Hahn hat ebenfalls Recht
Für ÖVP-Wissenschaftsminister Johannes
Hahn decken sich die Empfehlungen der OECD im Tertiärbereich - Einführung
von Studiengebühren und Auswahlverfahren - mit seinen Überlegungen, "das
wird irgendwann zu diskutieren sein. Man sollte den OECD-Bericht als
Grundlage für eine Diskussion "frei von Ideologie" darüber hernehmen.
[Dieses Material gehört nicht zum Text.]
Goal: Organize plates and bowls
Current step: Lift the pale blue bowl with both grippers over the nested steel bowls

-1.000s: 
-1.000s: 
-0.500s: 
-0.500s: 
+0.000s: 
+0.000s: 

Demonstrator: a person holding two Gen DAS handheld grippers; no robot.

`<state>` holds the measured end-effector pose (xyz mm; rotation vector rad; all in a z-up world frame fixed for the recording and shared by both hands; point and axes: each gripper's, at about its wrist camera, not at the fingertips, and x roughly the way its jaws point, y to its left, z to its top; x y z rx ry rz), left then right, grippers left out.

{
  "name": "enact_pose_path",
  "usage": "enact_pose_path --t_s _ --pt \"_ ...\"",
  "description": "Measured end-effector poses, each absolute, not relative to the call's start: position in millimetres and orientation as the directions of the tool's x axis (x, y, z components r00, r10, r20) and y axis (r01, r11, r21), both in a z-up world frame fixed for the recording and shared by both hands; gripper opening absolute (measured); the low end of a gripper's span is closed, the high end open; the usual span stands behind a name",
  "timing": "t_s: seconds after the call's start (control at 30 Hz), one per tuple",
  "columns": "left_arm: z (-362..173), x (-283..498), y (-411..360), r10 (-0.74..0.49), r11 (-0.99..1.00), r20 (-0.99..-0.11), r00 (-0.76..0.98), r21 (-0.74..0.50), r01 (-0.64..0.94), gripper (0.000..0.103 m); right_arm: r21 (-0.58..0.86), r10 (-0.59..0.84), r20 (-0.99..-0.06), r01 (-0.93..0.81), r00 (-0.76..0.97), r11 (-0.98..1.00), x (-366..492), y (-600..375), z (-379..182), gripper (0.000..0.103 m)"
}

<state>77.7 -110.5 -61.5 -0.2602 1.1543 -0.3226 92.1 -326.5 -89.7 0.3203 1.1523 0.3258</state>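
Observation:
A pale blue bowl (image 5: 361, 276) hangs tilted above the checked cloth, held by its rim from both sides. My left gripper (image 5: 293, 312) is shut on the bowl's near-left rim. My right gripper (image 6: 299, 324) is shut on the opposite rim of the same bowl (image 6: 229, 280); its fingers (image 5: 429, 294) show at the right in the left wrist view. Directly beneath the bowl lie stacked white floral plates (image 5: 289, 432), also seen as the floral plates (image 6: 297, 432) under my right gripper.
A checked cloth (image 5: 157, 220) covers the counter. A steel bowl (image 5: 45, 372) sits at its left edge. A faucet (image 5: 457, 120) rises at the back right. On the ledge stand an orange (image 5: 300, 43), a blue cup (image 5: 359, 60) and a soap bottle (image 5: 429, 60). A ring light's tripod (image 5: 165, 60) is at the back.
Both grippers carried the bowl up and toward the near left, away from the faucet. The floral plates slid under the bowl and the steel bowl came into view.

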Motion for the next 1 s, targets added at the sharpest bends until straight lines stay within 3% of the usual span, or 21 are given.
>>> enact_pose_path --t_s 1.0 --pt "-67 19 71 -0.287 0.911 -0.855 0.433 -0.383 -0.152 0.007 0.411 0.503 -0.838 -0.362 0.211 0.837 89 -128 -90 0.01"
In dieser Hoffnung machte ihm allerdings der Koalitionspartner gleich einen Strich durch die Rechnung: Obwohl sie den Bericht insgesamt als wichtige Grundlage für bildungspolitische Vorgaben bezeichnete, schloss Schmied aus, dass die SPÖ den Empfehlungen nach Studiengebühren und Aufnahmeverfahren folgen könnte: "Ich kann mir das nicht vorstellen", was Hahn nüchtern mit "Sie sehen, wir haben noch Diskussionsbedarf" quittierte. Und SPÖ-Finanzstaatssekretär Andreas Schieder meinte, dass sich eine Partei nicht von der OECD ihr Programm schreiben lasse und diese SP-Entscheidung gegen diese Maßnahmen die "Freiheit ist, die sich die Politik nimmt".